• [ASSIGNMENT] Only one stretch of the listing below is wanted. Begin at the line that has "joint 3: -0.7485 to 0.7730", stop after the line that has "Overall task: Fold", and repeat every line in between exactly.

• [DATA EXTRACT]
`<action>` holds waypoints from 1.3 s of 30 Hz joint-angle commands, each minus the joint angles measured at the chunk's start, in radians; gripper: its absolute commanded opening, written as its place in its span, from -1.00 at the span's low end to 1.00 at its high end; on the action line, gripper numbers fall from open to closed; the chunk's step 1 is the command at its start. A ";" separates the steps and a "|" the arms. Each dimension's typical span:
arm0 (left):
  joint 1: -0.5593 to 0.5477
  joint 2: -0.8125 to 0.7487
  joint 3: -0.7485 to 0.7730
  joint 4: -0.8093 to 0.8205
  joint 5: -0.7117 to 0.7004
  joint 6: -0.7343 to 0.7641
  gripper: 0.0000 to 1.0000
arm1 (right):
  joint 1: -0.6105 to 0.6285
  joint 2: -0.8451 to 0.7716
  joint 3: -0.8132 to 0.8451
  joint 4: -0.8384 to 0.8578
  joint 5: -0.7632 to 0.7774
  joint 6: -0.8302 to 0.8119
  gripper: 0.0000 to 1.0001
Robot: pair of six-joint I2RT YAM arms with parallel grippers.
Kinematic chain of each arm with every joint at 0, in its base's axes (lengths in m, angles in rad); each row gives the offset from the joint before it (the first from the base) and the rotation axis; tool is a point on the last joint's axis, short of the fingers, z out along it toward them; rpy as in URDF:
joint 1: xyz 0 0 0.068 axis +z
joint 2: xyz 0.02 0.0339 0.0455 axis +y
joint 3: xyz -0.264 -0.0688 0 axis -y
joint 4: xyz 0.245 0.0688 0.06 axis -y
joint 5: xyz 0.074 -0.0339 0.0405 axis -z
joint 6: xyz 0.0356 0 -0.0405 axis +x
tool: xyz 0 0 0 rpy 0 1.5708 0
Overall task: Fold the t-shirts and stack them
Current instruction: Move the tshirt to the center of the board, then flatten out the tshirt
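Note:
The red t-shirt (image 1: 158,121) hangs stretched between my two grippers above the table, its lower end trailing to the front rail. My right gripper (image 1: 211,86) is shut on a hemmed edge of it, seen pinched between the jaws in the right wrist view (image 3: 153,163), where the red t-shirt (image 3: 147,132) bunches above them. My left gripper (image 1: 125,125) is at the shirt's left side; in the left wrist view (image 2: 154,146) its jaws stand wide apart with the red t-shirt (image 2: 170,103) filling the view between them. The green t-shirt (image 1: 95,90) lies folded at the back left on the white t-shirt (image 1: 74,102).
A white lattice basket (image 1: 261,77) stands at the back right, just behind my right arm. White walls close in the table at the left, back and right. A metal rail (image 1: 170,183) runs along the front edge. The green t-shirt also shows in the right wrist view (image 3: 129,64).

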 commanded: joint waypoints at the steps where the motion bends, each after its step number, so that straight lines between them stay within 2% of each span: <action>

• [SOLUTION TO THIS PROBLEM]
  joint 3: -0.7485 to 0.7730
  joint 4: -0.8093 to 0.8205
  joint 5: -0.7117 to 0.7004
  joint 6: -0.7343 to 0.7641
  gripper: 0.0000 to 1.0000
arm1 (right):
  joint 1: -0.6105 to 0.6285
  joint 2: -0.8451 to 0.7716
  joint 3: -0.8132 to 0.8451
  joint 4: -0.8384 to 0.8578
  joint 5: -0.7632 to 0.7774
  joint 6: -0.8302 to 0.8119
  gripper: 0.0000 to 1.0001
Robot: pair of six-joint I2RT YAM arms with parallel grippers.
Kinematic chain of each arm with every joint at 0, in its base's axes (lengths in m, angles in rad); each row gives the offset from the joint before it (the first from the base) and the rotation axis; tool is a point on the last joint's axis, short of the fingers, z out along it toward them; rpy as in URDF:
joint 1: xyz 0 0 0.068 axis +z
joint 2: xyz 0.02 0.0339 0.0455 axis +y
joint 3: xyz -0.264 -0.0688 0 axis -y
joint 4: xyz 0.245 0.0688 0.06 axis -y
joint 5: xyz 0.074 -0.0339 0.0405 axis -z
joint 6: xyz 0.0356 0 -0.0405 axis +x
tool: xyz 0 0 0 rpy 0 1.5708 0
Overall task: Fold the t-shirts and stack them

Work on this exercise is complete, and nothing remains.